ELRICK: This is very interesting. RxJS is a very deep subject. What I'm interested to know is you have RxJS, you have observables and you have redux. Where's the union? How did that come to play that you guys came up and said, "You know what? We need to create redux-observable library?"

JAY: Yeah, great question. It came about fairly organically and over many month period of time, actually. We bring Rx people as I mentioned and we were using redux at the time and we're still using redux but my team that I was on was using redux and we were using redux thunk and the thunks were getting incredibly out of hand. It was very hard for us to do things that we were used to doing that were very simple like debouncing. We were like, "This is really hard. It's just to do something so simple that in Rx, it's so simple." We try to stuff Rx into redux thunk and try to make conventions around that. It just didn't work out well and then we initially made something we called thunk-observables --

CHARLES: We really wish you would have stuck with the name even you didn't --

JAY: Yeah, so thunk-observable is probably what you can expect. You dispatch a thunk which returns an observable and that observable will be subscribed to and that was it. Basically, that was the primitive so that let us have our debouncing but in practice, we found that the thunk stuff cause way more confusion and then also did not let us do composition as much as we wanted to.

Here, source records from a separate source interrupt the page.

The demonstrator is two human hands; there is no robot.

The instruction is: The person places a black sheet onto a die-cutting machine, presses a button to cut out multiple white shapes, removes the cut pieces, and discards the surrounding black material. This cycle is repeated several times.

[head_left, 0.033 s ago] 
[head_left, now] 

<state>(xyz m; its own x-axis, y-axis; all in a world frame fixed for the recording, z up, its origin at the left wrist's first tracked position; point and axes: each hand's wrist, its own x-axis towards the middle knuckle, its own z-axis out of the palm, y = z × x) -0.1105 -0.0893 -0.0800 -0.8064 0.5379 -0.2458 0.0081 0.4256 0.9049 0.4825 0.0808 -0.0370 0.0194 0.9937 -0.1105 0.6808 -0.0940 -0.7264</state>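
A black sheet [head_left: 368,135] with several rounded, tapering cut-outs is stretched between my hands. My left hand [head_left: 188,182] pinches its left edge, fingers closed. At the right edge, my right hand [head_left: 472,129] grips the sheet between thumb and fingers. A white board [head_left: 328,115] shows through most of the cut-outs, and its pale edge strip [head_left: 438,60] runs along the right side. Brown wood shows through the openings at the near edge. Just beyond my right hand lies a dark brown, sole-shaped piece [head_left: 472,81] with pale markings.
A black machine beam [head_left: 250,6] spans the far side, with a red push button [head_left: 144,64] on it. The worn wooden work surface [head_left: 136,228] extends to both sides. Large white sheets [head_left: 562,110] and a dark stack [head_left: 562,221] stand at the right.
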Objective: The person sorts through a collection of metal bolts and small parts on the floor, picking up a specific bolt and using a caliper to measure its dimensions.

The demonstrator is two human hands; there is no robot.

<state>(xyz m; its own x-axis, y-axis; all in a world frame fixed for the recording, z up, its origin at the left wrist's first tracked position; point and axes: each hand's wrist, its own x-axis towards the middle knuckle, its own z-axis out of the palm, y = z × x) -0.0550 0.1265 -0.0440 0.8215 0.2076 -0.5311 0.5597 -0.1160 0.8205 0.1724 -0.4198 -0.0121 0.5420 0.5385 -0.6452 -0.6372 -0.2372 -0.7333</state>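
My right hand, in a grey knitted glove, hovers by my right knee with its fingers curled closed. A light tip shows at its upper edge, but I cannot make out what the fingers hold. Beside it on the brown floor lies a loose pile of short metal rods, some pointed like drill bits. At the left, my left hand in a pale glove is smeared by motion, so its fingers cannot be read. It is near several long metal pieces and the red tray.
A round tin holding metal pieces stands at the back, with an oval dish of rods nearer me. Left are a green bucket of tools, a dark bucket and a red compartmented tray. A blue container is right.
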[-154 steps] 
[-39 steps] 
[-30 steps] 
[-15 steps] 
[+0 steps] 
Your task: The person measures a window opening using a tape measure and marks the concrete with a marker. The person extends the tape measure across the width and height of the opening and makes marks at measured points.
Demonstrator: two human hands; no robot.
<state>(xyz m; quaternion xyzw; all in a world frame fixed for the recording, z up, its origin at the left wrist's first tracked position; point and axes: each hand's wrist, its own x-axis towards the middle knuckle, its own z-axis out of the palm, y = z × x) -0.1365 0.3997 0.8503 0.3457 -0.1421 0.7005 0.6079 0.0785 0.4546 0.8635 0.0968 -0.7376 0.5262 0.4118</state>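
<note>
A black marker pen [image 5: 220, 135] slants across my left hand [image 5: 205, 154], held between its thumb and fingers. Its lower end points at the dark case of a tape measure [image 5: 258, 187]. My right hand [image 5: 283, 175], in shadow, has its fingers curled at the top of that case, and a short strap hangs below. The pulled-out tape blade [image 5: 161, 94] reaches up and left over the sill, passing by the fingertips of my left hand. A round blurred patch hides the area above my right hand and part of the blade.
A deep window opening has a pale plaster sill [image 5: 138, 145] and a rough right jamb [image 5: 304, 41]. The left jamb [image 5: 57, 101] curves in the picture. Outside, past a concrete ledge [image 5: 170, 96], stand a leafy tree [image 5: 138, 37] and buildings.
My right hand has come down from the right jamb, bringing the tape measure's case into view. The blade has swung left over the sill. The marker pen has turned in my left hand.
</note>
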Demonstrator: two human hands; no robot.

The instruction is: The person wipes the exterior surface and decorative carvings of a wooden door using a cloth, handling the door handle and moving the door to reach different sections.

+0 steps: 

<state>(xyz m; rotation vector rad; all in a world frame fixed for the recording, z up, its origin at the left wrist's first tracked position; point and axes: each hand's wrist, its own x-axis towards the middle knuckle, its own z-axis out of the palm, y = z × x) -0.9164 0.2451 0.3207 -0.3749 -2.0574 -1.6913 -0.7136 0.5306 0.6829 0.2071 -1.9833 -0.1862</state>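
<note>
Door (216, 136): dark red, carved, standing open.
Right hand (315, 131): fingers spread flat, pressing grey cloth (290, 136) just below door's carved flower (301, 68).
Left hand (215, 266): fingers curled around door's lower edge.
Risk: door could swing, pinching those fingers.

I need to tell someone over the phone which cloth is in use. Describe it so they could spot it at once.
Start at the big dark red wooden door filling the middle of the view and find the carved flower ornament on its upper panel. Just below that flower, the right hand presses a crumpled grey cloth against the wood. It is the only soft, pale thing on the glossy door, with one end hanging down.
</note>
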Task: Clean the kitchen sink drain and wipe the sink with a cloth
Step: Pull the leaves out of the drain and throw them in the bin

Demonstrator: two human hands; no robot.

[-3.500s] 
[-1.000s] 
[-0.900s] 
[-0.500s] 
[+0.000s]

We then extended thunk-observable thing to get receive a stream of actions so that you could compose the different thunk-observable together and then receive new actions to cancel things and stuff like that.

We eventually just figured out that having basically the idea of thunk-observables but having of them be like almost static factories that are like process managers, that's the pattern that we ended up on today. That we coined calling them epics. Basically, an epic is a function, which receives as an argument, a stream of all of the actions. It gets an observable of every action that's going to be dispatched and it was a hot observable so that means that if you happen to subscribe to it later, you're not going to get all the actions from before. It doesn't replay them. It's just all actions from the time you subscribe and continuing.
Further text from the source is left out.